### Exercise requirements
Print all of the data exactly as written.

### Provided material
====

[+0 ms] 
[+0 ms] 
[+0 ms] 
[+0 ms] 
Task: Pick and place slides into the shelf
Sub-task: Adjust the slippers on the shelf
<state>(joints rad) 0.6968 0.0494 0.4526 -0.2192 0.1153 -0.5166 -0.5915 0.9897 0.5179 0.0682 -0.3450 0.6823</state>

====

### Response to this task
[+0 ms] 
[+0 ms] 
[+0 ms] 
[+0 ms] 
Task: Pick and place slides into the shelf
Sub-task: Adjust the slippers on the shelf
<state>(joints rad) 0.6968 0.0494 0.4526 -0.2192 0.1153 -0.5166 -0.5915 0.9897 0.5179 0.0682 -0.3450 0.6823</state>

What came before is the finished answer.